Aku menatap tak percaya, Shafaa berlarian di pinggir lapangan olah raga sekolah dengan bertelanjang kaki. “Aaah….” kutarik nafas panjang dan mencoba untuk tidak terpancing marah. Melihat aku datang, Shafaa berlari girang menghampiri ku.
“Sepatunya mana?” tanya ku dengan suara biasa. Shafaa berjalan ke arah tempat tunggu orang tua murid, mengambil sepatu dari balik tiang masuk, kemudian mengambil tasnya yang tergeletak di tanah.
Aku memcoba membantunya karena kelihatannya Shafaa repot sekali, dia tak bisa memanggul tas nya karena tangan satunya memegang sepatu, tapi aku berusahan untuk tidak membatunya, aku biarkan Shafaa mengatasi kerepotannya.

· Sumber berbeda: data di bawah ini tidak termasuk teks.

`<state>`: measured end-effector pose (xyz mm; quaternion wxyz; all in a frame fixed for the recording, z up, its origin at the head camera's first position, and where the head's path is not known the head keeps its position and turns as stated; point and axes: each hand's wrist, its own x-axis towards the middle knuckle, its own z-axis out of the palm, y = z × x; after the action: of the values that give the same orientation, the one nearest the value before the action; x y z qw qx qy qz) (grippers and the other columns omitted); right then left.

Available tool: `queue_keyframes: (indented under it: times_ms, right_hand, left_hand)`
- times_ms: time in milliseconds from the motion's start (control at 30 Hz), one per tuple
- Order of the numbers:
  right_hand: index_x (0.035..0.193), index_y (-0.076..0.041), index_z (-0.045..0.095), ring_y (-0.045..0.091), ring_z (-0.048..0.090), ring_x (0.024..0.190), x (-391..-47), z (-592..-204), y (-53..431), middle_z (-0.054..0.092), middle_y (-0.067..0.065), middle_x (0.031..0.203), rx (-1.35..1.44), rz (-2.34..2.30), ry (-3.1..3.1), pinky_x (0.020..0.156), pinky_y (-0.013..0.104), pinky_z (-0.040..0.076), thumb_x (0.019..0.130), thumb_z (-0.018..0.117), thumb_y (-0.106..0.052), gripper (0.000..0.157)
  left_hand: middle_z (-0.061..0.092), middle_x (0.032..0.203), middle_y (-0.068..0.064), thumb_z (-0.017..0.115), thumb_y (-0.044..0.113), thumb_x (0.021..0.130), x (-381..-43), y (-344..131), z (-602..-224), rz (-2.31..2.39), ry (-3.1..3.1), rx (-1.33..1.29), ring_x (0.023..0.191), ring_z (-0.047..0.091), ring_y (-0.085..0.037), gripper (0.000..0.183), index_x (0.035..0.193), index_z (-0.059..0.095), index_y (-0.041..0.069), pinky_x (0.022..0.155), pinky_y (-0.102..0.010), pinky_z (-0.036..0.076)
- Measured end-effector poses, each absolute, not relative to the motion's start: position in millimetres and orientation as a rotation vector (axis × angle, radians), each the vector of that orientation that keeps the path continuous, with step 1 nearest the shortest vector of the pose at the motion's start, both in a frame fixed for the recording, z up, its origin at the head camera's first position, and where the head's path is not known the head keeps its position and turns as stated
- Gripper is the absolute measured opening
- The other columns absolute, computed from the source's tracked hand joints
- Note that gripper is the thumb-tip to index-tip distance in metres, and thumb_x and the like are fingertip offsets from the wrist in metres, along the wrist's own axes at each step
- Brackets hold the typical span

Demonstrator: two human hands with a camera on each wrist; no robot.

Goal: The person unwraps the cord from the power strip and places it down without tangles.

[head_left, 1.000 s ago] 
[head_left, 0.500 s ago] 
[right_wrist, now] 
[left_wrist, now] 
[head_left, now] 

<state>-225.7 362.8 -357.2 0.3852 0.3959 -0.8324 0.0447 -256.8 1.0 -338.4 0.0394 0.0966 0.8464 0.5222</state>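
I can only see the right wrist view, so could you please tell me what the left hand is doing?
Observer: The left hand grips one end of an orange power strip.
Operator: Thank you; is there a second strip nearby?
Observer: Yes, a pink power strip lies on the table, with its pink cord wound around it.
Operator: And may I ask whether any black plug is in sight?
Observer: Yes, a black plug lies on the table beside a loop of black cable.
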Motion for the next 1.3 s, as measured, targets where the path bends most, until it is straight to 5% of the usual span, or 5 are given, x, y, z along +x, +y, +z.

“ma.. tolong pegang tas dulu” Shafaa tidak dapat memanggul tas nya.
Aku bantu Shafaa.
“tolong keluarin mantel tasnya ma.. hujan rintik-rintik” sambungnya.
“Repot ya….” kataku sambil membuka resleting tempat mantel tas.
“yaaa… tas nya kotor”keluh Shafaa
“tadi kan di tanah” aku mencoba mengingatkan.
Setelah tas siap kemudian aku membantu memakaikan dipundak Shafaa “ayo ma…” dengan senang hati Shafaa  mengajak pulang.
“Tidak dipakai sepatunya” tanya ku.
Shafaa menggeleng sambil tersenyum.
“Panas loh jalannya, coba Shafaa jalan ke tengah lapangan, panasnya bisa tahan tidak” aku berusaha menunjukan akibat tidak memakai alas kaki.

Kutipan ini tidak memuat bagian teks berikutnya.